## Assignment
Copy every line that holds the string "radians" from the data below.

━━━

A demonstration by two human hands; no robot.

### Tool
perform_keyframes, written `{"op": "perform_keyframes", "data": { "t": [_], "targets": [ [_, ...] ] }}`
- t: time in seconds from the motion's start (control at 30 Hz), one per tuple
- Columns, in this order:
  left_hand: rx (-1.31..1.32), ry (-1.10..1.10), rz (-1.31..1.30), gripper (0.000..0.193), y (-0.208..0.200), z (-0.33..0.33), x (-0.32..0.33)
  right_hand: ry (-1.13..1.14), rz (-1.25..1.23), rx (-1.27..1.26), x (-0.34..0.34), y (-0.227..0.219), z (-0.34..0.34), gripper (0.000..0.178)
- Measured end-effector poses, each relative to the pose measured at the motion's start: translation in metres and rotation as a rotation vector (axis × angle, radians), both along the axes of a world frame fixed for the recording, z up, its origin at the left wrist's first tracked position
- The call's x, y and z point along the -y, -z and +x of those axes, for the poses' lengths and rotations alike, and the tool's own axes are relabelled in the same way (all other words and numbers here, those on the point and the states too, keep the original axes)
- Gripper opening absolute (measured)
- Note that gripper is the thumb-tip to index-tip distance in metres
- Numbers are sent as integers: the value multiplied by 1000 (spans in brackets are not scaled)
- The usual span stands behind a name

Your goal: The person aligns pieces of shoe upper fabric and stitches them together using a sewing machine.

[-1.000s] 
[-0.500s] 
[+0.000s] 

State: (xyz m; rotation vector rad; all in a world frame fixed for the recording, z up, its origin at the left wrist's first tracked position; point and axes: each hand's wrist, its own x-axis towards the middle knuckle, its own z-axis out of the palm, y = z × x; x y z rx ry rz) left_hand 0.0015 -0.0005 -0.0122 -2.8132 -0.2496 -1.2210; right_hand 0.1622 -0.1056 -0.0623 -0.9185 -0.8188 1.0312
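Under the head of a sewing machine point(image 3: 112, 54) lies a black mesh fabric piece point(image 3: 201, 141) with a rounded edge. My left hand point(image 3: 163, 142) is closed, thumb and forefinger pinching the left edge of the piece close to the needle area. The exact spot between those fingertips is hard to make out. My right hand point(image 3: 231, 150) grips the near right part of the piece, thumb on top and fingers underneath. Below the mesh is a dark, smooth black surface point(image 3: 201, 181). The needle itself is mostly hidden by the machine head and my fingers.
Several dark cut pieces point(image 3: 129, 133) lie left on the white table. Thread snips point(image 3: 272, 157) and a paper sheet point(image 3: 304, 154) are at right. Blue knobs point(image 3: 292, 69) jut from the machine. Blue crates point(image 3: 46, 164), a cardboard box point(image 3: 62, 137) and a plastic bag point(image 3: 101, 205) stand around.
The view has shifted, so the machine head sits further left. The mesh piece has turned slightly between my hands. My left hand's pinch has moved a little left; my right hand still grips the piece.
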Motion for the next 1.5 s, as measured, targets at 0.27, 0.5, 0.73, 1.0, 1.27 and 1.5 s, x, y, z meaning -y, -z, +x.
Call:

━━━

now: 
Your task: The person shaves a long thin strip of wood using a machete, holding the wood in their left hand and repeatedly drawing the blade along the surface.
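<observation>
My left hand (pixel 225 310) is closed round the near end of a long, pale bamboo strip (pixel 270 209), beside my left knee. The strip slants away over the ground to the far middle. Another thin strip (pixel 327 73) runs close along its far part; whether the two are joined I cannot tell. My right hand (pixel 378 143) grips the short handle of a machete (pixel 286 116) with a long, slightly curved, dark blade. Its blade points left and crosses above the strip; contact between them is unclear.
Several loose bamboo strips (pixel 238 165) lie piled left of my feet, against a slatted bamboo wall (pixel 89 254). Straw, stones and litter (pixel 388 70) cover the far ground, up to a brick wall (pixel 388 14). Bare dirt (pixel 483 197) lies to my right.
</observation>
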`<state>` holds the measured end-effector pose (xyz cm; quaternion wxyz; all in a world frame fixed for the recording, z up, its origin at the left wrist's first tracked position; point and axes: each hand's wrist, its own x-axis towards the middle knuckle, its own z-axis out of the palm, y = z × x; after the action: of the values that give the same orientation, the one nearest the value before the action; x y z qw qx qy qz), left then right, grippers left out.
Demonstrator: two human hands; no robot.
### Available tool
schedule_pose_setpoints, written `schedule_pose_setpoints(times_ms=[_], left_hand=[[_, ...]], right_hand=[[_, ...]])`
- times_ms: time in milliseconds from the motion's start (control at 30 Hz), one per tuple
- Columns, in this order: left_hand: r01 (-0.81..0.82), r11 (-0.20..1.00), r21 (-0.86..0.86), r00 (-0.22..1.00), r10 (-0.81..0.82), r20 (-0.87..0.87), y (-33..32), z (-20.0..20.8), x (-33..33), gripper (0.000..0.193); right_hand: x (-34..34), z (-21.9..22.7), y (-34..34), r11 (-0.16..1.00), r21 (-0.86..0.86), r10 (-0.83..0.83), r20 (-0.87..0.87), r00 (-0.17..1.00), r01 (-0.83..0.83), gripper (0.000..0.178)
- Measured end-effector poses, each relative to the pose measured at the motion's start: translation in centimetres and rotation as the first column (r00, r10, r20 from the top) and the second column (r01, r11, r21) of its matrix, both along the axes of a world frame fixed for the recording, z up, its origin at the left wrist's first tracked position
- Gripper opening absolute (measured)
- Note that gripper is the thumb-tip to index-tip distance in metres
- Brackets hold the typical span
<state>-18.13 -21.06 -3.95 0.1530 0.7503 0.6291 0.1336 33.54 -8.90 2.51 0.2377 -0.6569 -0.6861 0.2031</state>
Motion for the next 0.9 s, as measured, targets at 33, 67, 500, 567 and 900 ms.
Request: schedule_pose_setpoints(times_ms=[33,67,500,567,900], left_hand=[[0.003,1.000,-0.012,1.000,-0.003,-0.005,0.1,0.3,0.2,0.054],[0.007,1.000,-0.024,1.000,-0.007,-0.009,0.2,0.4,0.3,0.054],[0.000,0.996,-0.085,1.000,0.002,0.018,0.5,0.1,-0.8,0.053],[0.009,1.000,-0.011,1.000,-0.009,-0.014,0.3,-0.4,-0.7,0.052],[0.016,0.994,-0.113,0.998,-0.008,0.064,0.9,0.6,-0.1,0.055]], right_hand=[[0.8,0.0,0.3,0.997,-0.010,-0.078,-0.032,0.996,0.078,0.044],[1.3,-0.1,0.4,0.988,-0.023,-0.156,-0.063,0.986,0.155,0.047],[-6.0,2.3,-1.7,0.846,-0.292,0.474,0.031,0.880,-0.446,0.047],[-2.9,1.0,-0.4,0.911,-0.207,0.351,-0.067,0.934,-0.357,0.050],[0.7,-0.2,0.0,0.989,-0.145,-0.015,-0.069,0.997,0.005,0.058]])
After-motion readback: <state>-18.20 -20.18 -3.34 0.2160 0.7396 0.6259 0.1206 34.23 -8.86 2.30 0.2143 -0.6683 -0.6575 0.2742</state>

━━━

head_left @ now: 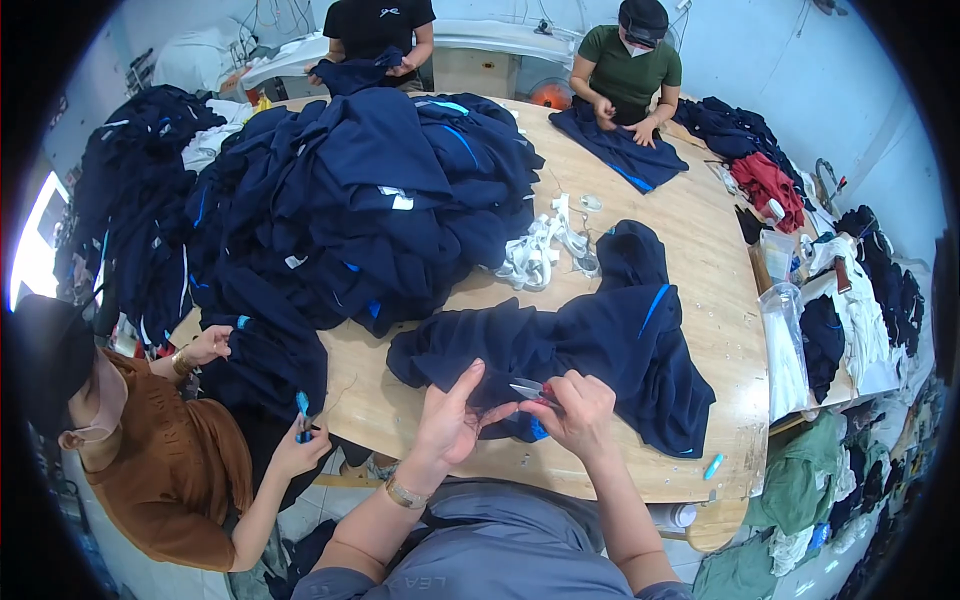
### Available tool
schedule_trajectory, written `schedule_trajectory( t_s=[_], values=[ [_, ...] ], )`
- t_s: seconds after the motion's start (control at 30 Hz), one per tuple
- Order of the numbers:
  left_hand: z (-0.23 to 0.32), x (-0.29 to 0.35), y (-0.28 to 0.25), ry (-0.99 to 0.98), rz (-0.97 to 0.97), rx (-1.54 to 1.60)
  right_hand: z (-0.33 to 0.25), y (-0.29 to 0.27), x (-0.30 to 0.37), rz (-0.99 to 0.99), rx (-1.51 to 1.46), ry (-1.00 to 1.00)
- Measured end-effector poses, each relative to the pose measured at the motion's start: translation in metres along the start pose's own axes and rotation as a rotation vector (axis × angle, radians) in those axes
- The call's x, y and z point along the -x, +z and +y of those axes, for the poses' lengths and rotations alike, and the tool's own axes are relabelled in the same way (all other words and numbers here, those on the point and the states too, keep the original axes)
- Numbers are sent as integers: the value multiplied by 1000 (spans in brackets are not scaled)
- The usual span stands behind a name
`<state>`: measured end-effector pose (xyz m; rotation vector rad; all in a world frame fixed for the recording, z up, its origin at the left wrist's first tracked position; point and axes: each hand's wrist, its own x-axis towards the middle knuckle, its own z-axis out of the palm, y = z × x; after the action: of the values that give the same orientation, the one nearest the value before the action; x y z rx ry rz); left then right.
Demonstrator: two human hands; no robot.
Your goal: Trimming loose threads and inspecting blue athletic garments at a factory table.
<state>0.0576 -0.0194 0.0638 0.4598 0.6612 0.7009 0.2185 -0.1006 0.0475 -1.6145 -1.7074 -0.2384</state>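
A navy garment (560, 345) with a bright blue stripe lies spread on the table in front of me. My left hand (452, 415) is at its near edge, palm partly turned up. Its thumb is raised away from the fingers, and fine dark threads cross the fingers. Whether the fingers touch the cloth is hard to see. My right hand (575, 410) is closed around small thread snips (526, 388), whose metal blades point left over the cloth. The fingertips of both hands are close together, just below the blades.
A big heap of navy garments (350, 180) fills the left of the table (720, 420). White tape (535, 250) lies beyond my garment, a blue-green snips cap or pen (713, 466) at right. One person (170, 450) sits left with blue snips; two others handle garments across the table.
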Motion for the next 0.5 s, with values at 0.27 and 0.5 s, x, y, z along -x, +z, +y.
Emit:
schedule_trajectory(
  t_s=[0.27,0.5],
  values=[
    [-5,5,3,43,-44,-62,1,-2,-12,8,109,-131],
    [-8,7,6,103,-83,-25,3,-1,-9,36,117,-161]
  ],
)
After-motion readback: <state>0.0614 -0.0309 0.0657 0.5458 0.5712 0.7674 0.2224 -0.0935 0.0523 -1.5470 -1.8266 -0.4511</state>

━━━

## Completed exercise
- Measured end-effector poses, each relative to the pose measured at the motion's start: translation in metres and rotation as a rotation vector (axis × angle, radians), both along the axes of a world frame fixed for the recording, z up, its origin at the left wrist's first tracked position
- Measured end-effector poses, each relative to the pose measured at the motion's start: translation in metres along the start pose's own axes and rotation as a rotation vector (axis × angle, radians) in those axes

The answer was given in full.